25th July 2014 - KK Fong sold 10.75 mil shares at 1.7cts.
23rd July 2014 - Proposed placement of 480 mil shares at 2.1cts will raise $9.48 mil and announcement of creditors' claims (as detailed below).
Oct 2013 - 2 for 5 rights issue at 2cts raised $12.8 mil
-----------
15th June 2014 - 3rd quarter report
A commentary at the date of the announcement of the significant trends and competitive
conditions of the industry in which the group operates and any known factors or events that
may affect the group in the next reporting period and the next 12 months
The printing industry is undergoing major structural changes and the business environment in which the
Group operates is becoming increasingly challenging. The impact of these challenges can be seen in
the growing number of small, medium and big printers closing down while the operating environment for
existing printers has become very challenging due to a sharp slowdown in business, especially in recent
months. This has resulted in excess capacity thus leading to aggressive price wars and fierce
competition among printers. These developments are taking place in an environment where the space
of traditional print media is increasingly encroached upon by non-print media amidst changing consumer
trends in favour of non-print media. As a result, the Group has experienced downward pressure on
business volume.
Moreover, the availability and cost of credit, especially in China, continues to remain tight and may
tighten even further. Coupled with the prevailing economic conditions and operating environment, this
has adversely affected and may continue to adversely affect the ability of customers to meet their
financial obligations.
In light of the foregoing, the Group expects to continue facing difficult and challenging business and
operating conditions.
Nevertheless, the Board notes that the Group has certain advantages such as speed, reliable service
and an extensive network over its competitors, most notably its smaller competitors in China.
As the attrition and consolidation in the industry continue amidst such challenging operating conditions,
the Group has to operate more productively and offer more value-added services to its customers. In
order to meet the challenges facing it, the Group will continue to review and streamline its operations,
improve its capabilities and, if necessary, restructure its assets and operations.
The Board of Directors, having considered the above circumstances, decided to critically review the
existing debtors’ list again, with particular reference to the collectability of the debts, as well as to review
the goodwill in the books, with the view to rationalise matters.

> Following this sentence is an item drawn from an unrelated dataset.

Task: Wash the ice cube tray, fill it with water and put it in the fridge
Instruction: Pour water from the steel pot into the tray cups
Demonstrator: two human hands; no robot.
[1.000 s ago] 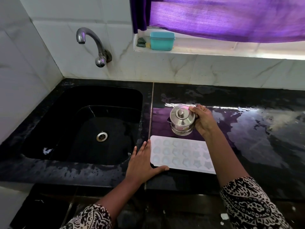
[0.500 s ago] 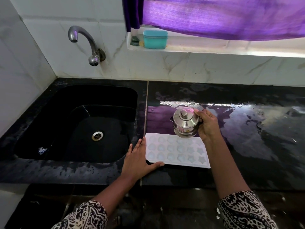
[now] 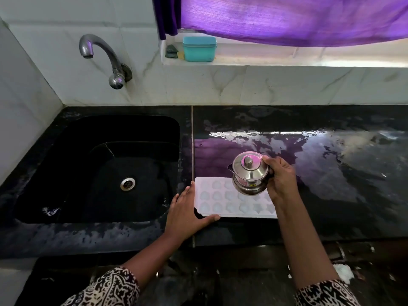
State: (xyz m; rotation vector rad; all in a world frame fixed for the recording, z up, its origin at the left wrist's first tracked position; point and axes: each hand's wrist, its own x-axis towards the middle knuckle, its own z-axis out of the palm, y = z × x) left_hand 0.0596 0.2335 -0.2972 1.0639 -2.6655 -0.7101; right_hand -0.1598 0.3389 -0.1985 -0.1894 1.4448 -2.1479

Also, likely that in the 4th quarter, it may announce significant writedowns given that it has goodwill amounting to $64.5 mil as well as project receivables of $8.2 mil and other receivables of $25 mil. As at April 2014, cash is stated at $4.7 mil and borrowings at $6.6 mil. I think at this price, the market may be questioning whether the latest proposed placement at 2.1cts will go through.
--------------
At 1.4cts, with around 2.45 bil shares, market cap is $34.3 mil.
25th July 2014 - KK Fong sold 10.75 mil shares at 1.7cts.
23rd July 2014 - Proposed placement of 480 mil shares at 2.1cts will raise $9.48 mil and announcement of creditors' claims (as detailed below).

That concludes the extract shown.